ABOUT THIS EXERCISE:
Output all of the listing below, leaving every line unchanged.

INPUT DATA:
= Beginning of Section =

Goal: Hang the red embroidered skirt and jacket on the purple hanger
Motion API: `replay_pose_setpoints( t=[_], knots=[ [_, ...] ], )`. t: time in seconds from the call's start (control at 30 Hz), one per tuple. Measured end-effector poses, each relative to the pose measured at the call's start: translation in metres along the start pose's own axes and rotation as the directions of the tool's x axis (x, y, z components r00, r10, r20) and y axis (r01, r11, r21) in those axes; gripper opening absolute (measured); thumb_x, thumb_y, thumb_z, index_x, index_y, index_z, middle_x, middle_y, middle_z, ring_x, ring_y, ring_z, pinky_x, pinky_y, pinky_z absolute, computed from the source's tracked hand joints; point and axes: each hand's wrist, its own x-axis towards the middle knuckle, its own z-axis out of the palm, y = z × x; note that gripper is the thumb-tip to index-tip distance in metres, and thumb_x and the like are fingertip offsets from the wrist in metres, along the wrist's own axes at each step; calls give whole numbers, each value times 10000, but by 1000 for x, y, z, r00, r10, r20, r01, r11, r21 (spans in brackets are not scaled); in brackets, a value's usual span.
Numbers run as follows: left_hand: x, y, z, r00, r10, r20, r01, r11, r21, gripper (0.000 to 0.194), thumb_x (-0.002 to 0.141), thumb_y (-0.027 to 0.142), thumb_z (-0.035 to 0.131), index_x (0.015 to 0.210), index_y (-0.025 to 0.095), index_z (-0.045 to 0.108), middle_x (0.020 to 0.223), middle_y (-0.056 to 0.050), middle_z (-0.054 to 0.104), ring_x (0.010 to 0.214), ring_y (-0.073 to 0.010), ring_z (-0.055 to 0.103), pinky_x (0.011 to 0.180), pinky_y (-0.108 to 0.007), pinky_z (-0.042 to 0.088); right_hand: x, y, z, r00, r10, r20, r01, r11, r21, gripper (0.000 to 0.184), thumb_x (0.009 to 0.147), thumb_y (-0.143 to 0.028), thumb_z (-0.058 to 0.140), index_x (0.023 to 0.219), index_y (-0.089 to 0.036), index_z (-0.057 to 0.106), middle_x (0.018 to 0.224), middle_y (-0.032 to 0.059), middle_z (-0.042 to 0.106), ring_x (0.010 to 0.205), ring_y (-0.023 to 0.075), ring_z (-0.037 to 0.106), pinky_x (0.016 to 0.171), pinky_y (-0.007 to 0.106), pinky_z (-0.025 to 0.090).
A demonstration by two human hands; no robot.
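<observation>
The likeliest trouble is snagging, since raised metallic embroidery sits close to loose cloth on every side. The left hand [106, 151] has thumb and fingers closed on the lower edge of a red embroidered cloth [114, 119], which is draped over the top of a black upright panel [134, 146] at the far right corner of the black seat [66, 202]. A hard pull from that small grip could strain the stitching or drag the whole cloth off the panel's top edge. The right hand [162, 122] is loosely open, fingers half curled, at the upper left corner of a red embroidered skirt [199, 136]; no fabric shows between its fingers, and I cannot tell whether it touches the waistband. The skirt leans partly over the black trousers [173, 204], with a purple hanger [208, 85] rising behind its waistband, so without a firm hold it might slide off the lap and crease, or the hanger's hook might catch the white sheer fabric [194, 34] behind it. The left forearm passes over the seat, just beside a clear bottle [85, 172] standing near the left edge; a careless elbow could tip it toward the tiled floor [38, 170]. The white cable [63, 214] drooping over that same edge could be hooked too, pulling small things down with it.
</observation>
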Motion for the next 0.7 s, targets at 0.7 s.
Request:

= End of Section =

ANSWER TO THE EXERCISE:
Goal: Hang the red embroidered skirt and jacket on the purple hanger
Motion API: `replay_pose_setpoints( t=[_], knots=[ [_, ...] ], )`. t: time in seconds from the call's start (control at 30 Hz), one per tuple. Measured end-effector poses, each relative to the pose measured at the call's start: translation in metres along the start pose's own axes and rotation as the directions of the tool's x axis (x, y, z components r00, r10, r20) and y axis (r01, r11, r21) in those axes; gripper opening absolute (measured); thumb_x, thumb_y, thumb_z, index_x, index_y, index_z, middle_x, middle_y, middle_z, ring_x, ring_y, ring_z, pinky_x, pinky_y, pinky_z absolute, computed from the source's tracked hand joints; point and axes: each hand's wrist, its own x-axis towards the middle knuckle, its own z-axis out of the palm, y = z × x; note that gripper is the thumb-tip to index-tip distance in metres, and thumb_x and the like are fingertip offsets from the wrist in metres, along the wrist's own axes at each step; calls give whole numbers, each value times 10000, but by 1000 for x, y, z, r00, r10, r20, r01, r11, r21 (spans in brackets are not scaled); in brackets, a value's usual span.
Numbers run as follows: left_hand: x, y, z, r00, r10, r20, r01, r11, r21, gripper (0.000 to 0.194), thumb_x (-0.002 to 0.141), thumb_y (-0.027 to 0.142), thumb_z (-0.035 to 0.131), index_x (0.015 to 0.210), index_y (-0.025 to 0.095), index_z (-0.045 to 0.108), middle_x (0.020 to 0.223), middle_y (-0.056 to 0.050), middle_z (-0.054 to 0.104), ring_x (0.010 to 0.214), ring_y (-0.073 to 0.010), ring_z (-0.055 to 0.103), pinky_x (0.011 to 0.180), pinky_y (-0.108 to 0.007), pinky_z (-0.042 to 0.088); right_hand: x, y, z, r00, r10, r20, r01, r11, r21, gripper (0.000 to 0.184), thumb_x (0.009 to 0.147), thumb_y (-0.143 to 0.028), thumb_z (-0.058 to 0.140), index_x (0.023 to 0.219), index_y (-0.089 to 0.036), index_z (-0.057 to 0.106), middle_x (0.018 to 0.224), middle_y (-0.032 to 0.059), middle_z (-0.042 to 0.106), ring_x (0.010 to 0.205), ring_y (-0.023 to 0.075), ring_z (-0.037 to 0.106), pinky_x (0.016 to 0.171), pinky_y (-0.007 to 0.106), pinky_z (-0.025 to 0.090).
A demonstration by two human hands; no robot.
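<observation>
The likeliest trouble is snagging, since raised metallic embroidery sits close to loose cloth on every side. The left hand [106, 151] has thumb and fingers closed on the lower edge of a red embroidered cloth [114, 119], which is draped over the top of a black upright panel [134, 146] at the far right corner of the black seat [66, 202]. A hard pull from that small grip could strain the stitching or drag the whole cloth off the panel's top edge. The right hand [162, 122] is loosely open, fingers half curled, at the upper left corner of a red embroidered skirt [199, 136]; no fabric shows between its fingers, and I cannot tell whether it touches the waistband. The skirt leans partly over the black trousers [173, 204], with a purple hanger [208, 85] rising behind its waistband, so without a firm hold it might slide off the lap and crease, or the hanger's hook might catch the white sheer fabric [194, 34] behind it. The left forearm passes over the seat, just beside a clear bottle [85, 172] standing near the left edge; a careless elbow could tip it toward the tiled floor [38, 170]. The white cable [63, 214] drooping over that same edge could be hooked too, pulling small things down with it.
</observation>
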Motion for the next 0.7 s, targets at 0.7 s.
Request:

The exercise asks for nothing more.